Granted, The Other Guys is no Huckleberry Finn. (It’s got more laughs.) But in a way Napoleon Dynamite is. Here’s my point: I appreciated both movies for not just making me laugh but for making me think while I was laughing. Whatever, dude. It appears the modern audience doesn’t give a shit.

* “Hits” may be too strong a word. Without looking up the box office numbers, I recall only modest numbers…at first. But the above-mentioned movies had a long tail, eventually achieving status and viewers well beyond the norms. Maybe the smart people came later, attracted by critical raves and word-of-mouth?

11 Responses to “This is the post where, in the context of a movie review, I assert my superiority over the masses.”

  1. […] more here: This is the post where, in the context of a movie review, I assert … By admin, on August 18, 2010 at 3:01 am, under 2010, Articles, Movies, Songs, Videos. Tags:2010, […]

  2. MrWisdumb said

    I’m not disagreeing with your premise, but I don’t think you can put Office Space in the Mumblecore category… Aniston was already a star, Livingston wasn’t unknown, the support cast had serious character actor cred, Judge directing and MTV Studios behind it all oust it from Mumblecore status.

    • SRP said

      “Office Space” was more to show a movie that defined irony and deadpan for young people. Folks seemed to “get” it…But just a few years later and young audiences have dulled. Why? Of course I’m generalizing in the extreme but it is curious…

  3. Anne said

    Am not sure that people laugh only because something is funny. They laugh because others are laughing; sometime, because they are uncomfortable.
    Younger audiences are more used to slapstick than witty repartee.

  4. tracy said

    Along the lines of what Anne is saying…My partner recently posited that many, within a younger audience, were watching the likes of the Daily Show and reading and referencing The Onion because “they think they’re supposed to” — without really getting it. And, if not forcing the laughs, laughing at the wrong things.

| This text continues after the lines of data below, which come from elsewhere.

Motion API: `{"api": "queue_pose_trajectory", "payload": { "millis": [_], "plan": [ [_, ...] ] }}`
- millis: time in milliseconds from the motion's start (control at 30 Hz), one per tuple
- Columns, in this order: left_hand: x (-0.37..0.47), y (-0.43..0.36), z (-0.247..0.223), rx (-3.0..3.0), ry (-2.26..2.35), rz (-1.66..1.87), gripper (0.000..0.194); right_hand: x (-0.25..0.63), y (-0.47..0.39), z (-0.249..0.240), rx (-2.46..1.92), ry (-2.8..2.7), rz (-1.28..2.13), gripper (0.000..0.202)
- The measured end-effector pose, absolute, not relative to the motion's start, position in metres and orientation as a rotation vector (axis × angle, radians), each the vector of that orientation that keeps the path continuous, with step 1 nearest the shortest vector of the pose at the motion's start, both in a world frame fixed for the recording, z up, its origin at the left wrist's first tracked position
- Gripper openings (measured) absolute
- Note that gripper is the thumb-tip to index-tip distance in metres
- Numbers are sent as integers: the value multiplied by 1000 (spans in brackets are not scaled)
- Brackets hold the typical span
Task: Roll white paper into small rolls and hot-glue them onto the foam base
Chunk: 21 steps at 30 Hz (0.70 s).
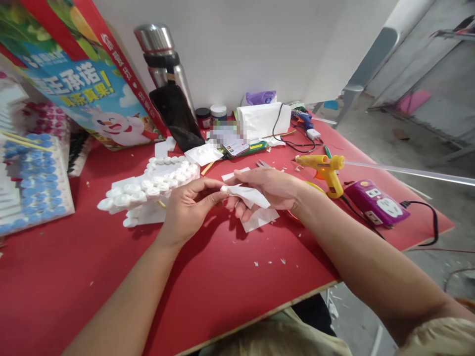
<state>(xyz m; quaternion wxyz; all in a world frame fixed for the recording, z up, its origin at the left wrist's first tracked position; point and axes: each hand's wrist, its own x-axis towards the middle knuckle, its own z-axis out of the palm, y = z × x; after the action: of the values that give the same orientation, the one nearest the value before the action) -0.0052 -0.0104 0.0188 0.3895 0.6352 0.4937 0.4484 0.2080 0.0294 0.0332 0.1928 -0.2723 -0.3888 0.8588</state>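
My left hand (189, 207) pinches the small rolled end of a white paper strip (250, 194) between thumb and fingertips. My right hand (269, 185) curls around the same strip from the right, its fingers partly hidden beneath the paper. Below its fingers a flat piece of white paper (260, 220) lies on the red table. Just left of my left hand stand rows of white rolled paper rosettes (144, 190) on a white backing. Scissors (262, 163) show partly behind my right hand.
A yellow glue gun (322, 168) with a long clear stick rests at right, beside a purple power socket (378, 202) and its cords. Behind are a phone (176, 116) leaning on a steel flask (156, 42), another phone (235, 143), tissues (263, 121) and blue rosettes (40, 183).
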Motion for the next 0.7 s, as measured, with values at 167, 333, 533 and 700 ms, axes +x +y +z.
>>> {"api": "queue_pose_trajectory", "payload": {
  "millis": [167,333,533,700],
  "plan": [
    [-4,-11,17,1579,1252,1117,18,207,23,33,-780,-1136,2312,24],
    [-1,-11,16,1463,1233,1132,16,207,25,27,-790,-1338,2096,30],
    [1,-11,14,1358,1208,1164,15,201,18,35,-1121,-1696,1554,26],
    [4,-12,14,1324,1235,1189,17,194,11,35,-1253,-1799,1200,21]
  ]
}}
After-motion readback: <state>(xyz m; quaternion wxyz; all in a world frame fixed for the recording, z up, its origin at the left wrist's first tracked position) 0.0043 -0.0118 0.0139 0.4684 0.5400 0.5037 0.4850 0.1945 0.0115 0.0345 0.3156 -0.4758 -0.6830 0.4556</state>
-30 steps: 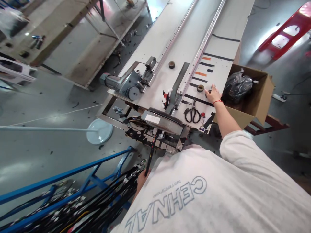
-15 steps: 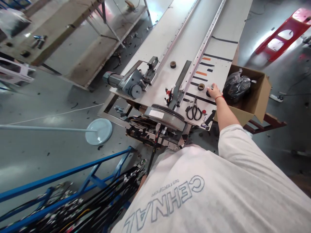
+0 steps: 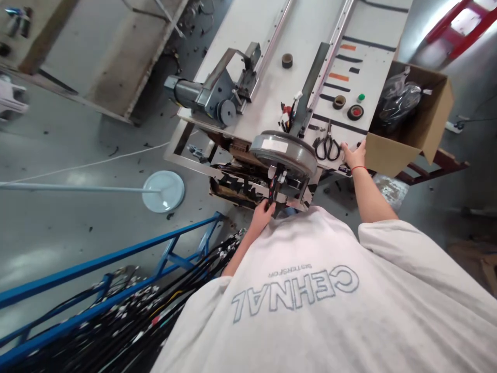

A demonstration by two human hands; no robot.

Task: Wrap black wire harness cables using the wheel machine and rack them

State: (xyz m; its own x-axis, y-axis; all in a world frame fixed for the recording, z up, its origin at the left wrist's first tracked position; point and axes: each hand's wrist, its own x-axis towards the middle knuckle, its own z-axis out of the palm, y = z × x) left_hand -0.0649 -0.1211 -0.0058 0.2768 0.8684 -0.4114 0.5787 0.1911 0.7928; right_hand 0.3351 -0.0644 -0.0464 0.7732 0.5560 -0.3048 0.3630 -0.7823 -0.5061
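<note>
My left hand point(image 3: 264, 212) is closed around a black wire bundle point(image 3: 271, 190) that hangs at the front of a round grey wheel-like winder point(image 3: 285, 150). At the front right corner of the table, my right hand point(image 3: 355, 154) is open, thumb and fingers apart. It touches the tabletop beside black-handled scissors point(image 3: 328, 147); dark pieces under it are partly hidden. Beyond that hand lie a black tape roll point(image 3: 355, 112) with something red in its middle, a brown tape roll point(image 3: 339, 102) and a small green piece point(image 3: 361, 97).
A grey motor unit point(image 3: 205, 96) is mounted at the table's left. Black and orange tape strips point(image 3: 339, 77) stick to the right side. A cardboard box point(image 3: 417, 129) stands at the right. Black cables point(image 3: 128, 321) lie on a blue rack point(image 3: 116, 259) at lower left.
My right hand has let go of the black tape roll and drawn back to the table's front corner. My left hand has come into view on the wire bundle. The camera view has shifted.
</note>
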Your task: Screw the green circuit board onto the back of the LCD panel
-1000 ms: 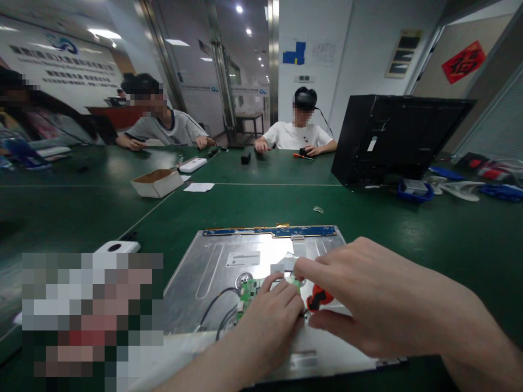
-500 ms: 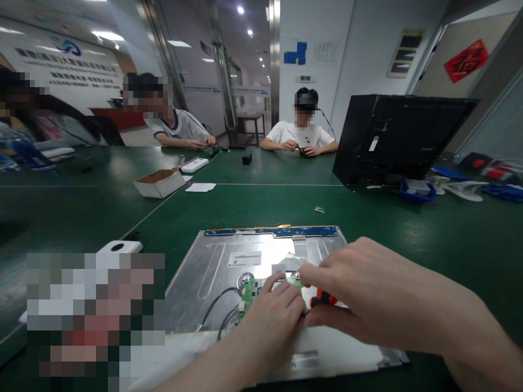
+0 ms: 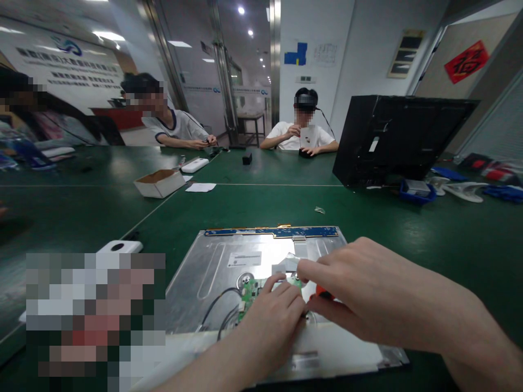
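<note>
A bare metal display panel [image 3: 212, 272] lies face down on the green table, a blue circuit strip [image 3: 272, 232] along its far edge. A small green circuit board [image 3: 250, 289] with black wires [image 3: 216, 313] sits on it. My left hand [image 3: 272, 321] rests fingers-down on that board. My right hand [image 3: 368, 296] is curled over a red-and-black handled tool [image 3: 322, 294], most of it hidden under the fingers, right beside my left fingertips. A white ribbon cable [image 3: 288, 265] lies just beyond both hands.
A black monitor shell [image 3: 392, 139] stands at back right beside a blue tray [image 3: 414, 191]. An open cardboard box [image 3: 158, 182] and paper [image 3: 199, 187] lie at mid left, a white device [image 3: 118, 247] near left. Two people sit across the table.
My right hand has shifted slightly, covering more of the red tool. The person opposite has raised a hand with a small object toward the face. My left hand stays put.
</note>
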`<action>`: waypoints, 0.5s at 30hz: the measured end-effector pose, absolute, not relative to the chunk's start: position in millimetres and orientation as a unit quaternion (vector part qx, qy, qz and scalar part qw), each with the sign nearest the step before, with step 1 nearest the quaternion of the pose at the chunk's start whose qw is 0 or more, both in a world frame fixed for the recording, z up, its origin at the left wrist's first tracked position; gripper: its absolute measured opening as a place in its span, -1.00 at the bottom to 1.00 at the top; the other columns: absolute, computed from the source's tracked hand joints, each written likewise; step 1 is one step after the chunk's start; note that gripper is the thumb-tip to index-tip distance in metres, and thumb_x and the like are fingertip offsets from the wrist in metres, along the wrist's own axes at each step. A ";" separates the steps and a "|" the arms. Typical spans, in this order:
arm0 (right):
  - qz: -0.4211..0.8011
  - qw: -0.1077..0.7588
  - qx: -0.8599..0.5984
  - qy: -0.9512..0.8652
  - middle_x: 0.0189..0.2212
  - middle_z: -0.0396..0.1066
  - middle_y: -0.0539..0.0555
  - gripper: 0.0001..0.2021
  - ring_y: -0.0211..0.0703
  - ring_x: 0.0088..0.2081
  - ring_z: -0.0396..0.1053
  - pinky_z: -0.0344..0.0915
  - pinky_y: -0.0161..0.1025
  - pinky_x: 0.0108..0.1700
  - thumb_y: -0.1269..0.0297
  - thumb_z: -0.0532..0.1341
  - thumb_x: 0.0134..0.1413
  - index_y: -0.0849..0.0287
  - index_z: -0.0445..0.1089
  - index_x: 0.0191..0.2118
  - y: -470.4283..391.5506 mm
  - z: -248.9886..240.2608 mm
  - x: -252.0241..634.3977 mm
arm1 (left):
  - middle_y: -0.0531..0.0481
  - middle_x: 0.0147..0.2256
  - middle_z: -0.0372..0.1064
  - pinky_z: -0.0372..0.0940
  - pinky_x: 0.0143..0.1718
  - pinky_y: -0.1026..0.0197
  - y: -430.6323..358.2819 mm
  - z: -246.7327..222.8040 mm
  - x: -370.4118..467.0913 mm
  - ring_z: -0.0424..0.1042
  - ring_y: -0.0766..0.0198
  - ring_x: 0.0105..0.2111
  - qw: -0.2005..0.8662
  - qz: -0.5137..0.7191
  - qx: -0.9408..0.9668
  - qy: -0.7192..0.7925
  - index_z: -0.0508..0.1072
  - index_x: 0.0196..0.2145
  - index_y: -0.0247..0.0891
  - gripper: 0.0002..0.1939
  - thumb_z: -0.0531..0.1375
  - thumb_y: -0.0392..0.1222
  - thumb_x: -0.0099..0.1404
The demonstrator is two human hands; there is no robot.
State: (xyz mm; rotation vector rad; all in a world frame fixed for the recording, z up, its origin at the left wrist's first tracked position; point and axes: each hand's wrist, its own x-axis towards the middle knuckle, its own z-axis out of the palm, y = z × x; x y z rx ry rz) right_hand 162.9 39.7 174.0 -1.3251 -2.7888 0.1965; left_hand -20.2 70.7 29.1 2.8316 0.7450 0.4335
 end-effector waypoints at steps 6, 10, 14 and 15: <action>0.093 0.026 -0.422 -0.902 -0.34 0.45 -0.04 -0.89 -0.20 -0.39 0.36 0.08 -0.26 -0.44 0.36 0.18 0.17 0.09 0.27 -0.18 37.6 175.7 162.0 | -0.09 -0.14 0.47 0.00 0.22 -0.08 69.8 30.9 -21.1 0.37 0.08 0.00 0.097 0.139 0.954 0.245 0.41 -0.10 -0.23 -0.83 0.08 -0.29 0.38; 0.069 0.024 -0.437 -0.897 -0.40 0.45 -0.04 -0.92 -0.17 -0.43 0.37 0.02 -0.25 -0.47 0.25 0.17 0.21 0.07 0.29 -0.19 40.1 174.1 162.3 | -0.08 -0.17 0.47 0.03 0.19 -0.08 71.4 28.4 -21.3 0.38 0.07 -0.02 0.103 0.137 0.954 0.247 0.41 -0.14 -0.23 -0.83 0.09 -0.33 0.33; 0.051 0.025 -0.438 -0.897 -0.44 0.43 -0.04 -0.97 -0.19 -0.48 0.33 -0.02 -0.25 -0.49 0.30 0.12 0.23 0.09 0.29 -0.22 40.9 173.9 162.0 | -0.07 -0.21 0.47 0.07 0.17 -0.07 72.8 25.6 -21.0 0.40 0.09 -0.05 0.091 0.146 0.954 0.244 0.42 -0.21 -0.24 -0.86 0.07 -0.32 0.37; 0.054 0.026 -0.435 -0.899 -0.43 0.44 -0.04 -0.96 -0.19 -0.47 0.34 -0.01 -0.25 -0.49 0.33 0.12 0.22 0.09 0.28 -0.21 40.2 174.7 161.7 | -0.07 -0.20 0.47 0.05 0.18 -0.07 72.8 25.2 -21.0 0.40 0.09 -0.05 0.090 0.148 0.954 0.245 0.42 -0.21 -0.24 -0.87 0.08 -0.31 0.37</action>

    We’re working with some younger clients right now and noticing a lack of depth and grasp of context. Professing to be “creative types” they are, in reality, frighteningly literal.

    One thought I was saying he was inebriated when I joked that he was “drunk with power.”

    I thought I’d have to hit 40 before complaining about “the kids these days” but I weep for the future.

  5. Madison said

    Instead of blaming the audience (‘They did not get it’ is a defense I am sure was employed in the past by people like the director of ‘Catwoman’)
    I would look for the responsibility on the part of the director.

    It appears that he wanted to infuse a ‘Naked Gun’ style of a movie with a snarky and it did not work. There might be a reason, after all, why Benny Hill was not in the original cast of Monty Python…

    “Maybe the smart people came later, attracted by critical raves and word-of-mouth?”
    That delay might the reason why they are (considered) smart..

  6. jim schmidt said

    smart people? napoleon dynamite and the other guys? by smart you don’t mean smart, ie s. hawking or even robert reich, you mean smart in the context of being able to pass a driver’s ed test, right?

  7. Madison said

    Perhaps those young movie goers have not had enough time to be exposed to the pop culture of present and the past – something that is required to truly get parody/irony/double meaning. Also with the ongoing diversification of the society it is unreasonable to think that everyone will get the same references or jokes.

    Overall all, I’d blame ‘Shrek’ and the other multi level reference productions – I noticed that many times kids in the audience were laughing at different times that adults..

    • SRP said

      Shrek (and other animated films) is a fascinating example in that the creators purposefully write “adult” lines to attract same and create word-of-mouth, knowing full well they already have the kids.